Южных звезд искристый свет,[6] за кормой сребристый след,

Как дорога в небосвод.

Киль взрезает пену воли, парус ровным ветром поли.

Кит дробит сверканье вод.

Снасти блещут росой по утрам,

Солнце сушит обшивку бортов.

Перед нами путь, путь, знакомый нам, –

Путь на юг, старый друг, он для нас вечно нов!

– Ну как, Хэмп? Нравится вам это? – спросил он меня, помолчав, как того требовали стихи и обстановка.

Я взглянул на него. Лицо его было озарено светом, как само море, и глаза сверкали.

– Меня поражает, что вы способны на такой энтузиазм, – холодно отвечал я.

– Почему же? Это говорит во мне жизнь! – воскликнул он.

– Дешевая вещь, не имеющая никакой цены, – напомнил я ему его слова.

Он рассмеялся, и я впервые услышал в его голосе искреннее веселье.

– Эх, никак не заставишь вас понять, никак не втолкуешь вам, что это за штука – жизнь! Конечно, она имеет цену только для себя самой. И могу сказать вам, что моя жизнь сейчас весьма ценна… для меня. Ей прямо нет цены, хотя вы скажете, что я очень ее переоцениваю. Но что поделаешь, моя жизнь сама определяет себе цену.

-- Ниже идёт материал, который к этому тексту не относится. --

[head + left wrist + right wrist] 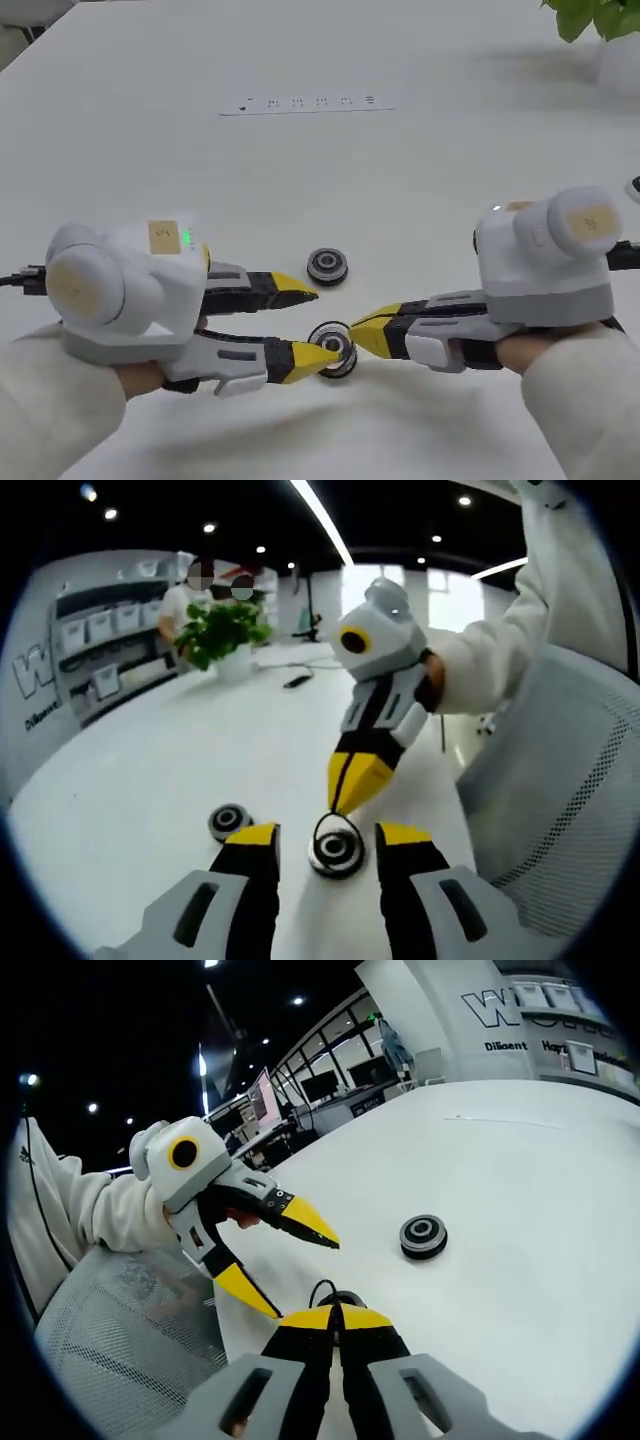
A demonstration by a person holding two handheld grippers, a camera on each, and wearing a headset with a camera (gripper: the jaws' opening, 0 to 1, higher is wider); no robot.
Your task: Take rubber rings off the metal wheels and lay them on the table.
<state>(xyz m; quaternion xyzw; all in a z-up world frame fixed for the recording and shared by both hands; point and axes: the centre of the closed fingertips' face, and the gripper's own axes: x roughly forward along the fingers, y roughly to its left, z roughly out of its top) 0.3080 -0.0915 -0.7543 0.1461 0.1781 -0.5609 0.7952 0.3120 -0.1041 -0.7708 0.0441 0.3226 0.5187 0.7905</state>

Он помолчал – казалось, он подыскивает слова, чтобы высказать какую-то мысль, – потом заговорил снова:

– Видите ли, я испытываю сейчас удивительный подъем духа. Словно все времена звучат во мне и все силы принадлежат мне. Словно мне открылась истина, и я могу отличить добро от зла, правду от лжи и взором проникнуть в даль. Я почти готов поверить в бога. Но, – голос его изменился и лицо потемнело, – почему я в таком состоянии? Откуда эта радость жизни? Это упоение жизнью? Этот – назовем его так – подъем? Все это бывает просто от хорошего пищеварения, когда у человека желудок в порядке, аппетит исправный и весь организм хорошо работает. Это – брожение закваски, шампанское в крови, это обман, подачка, которую бросает нам жизнь, внушая одним высокие мысли, а других заставляя видеть бога или создавать его, если они не могут его видеть. Вот и все: опьянение жизни, бурление закваски, бессмысленная радость жизни, одурманенной сознанием, что она бродит, что она жива. Но увы! Завтра я буду расплачиваться за это, завтра для меня, как для запойного пьяницы, наступит похмелье. Завтра я буду помнить, что я должен умереть и, вероятнее всего, умру в плавании; что я перестану бродить в самом себе, стану частью брожения моря; что я буду гнить; что я сделаюсь падалью; что сила моих мускулов перейдет в плавники и чешую рыб. Увы! Шампанское выдохлось. Вся игра ушла из него, и оно потеряло свой вкус.